Here is a method for encoding a string that I came up with. It is actually a fairly nice method, the strategy behind this and the idea can be added onto, but this works quite well the way it is right now and for how random the output looks when we encode the original string value.

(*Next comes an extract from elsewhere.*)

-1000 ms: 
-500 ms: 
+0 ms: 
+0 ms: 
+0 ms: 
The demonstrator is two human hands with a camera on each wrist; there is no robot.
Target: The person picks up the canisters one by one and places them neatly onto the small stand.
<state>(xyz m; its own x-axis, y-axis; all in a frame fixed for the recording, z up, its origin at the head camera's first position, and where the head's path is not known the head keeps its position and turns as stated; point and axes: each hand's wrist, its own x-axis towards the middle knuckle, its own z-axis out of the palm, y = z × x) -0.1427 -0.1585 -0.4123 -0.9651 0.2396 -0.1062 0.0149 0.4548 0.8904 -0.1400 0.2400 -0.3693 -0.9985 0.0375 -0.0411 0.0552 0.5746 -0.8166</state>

const string originalObj = "Let’s have ourselves a Fiesta!!!";
Console.WriteLine("Original: {0}", originalObj);
Console.WriteLine("——————-");

// Encoding

char* objEncode = stackalloc char[originalObj.Length];
for (int i = 0; i < originalObj.Length; i++)
{
	int j = originalObj[i] ^ i + 1;
	objEncode[i] = (char)j;
}

string encodedObj = new string(objEncode);
Console.WriteLine("Encoded: {0}", encodedObj);

// Decoding

char* objDecode = stackalloc char[encodedObj.Length];
for (int i = 0; i < encodedObj.Length; i++)
{
	int j = encodedObj[i] ^ i + 1;
	objDecode[i] = (char)j;
}

string decodedObj = new string(objDecode);
Console.WriteLine("Decoded: {0}", decodedObj);

This snippet has to run in unsafe context.

Perhaps you could also use the reversed index over some constant value as well to get a more unique and refined result... Just as a reminder, we are using the stack here, not the heap, so that is just something to remember.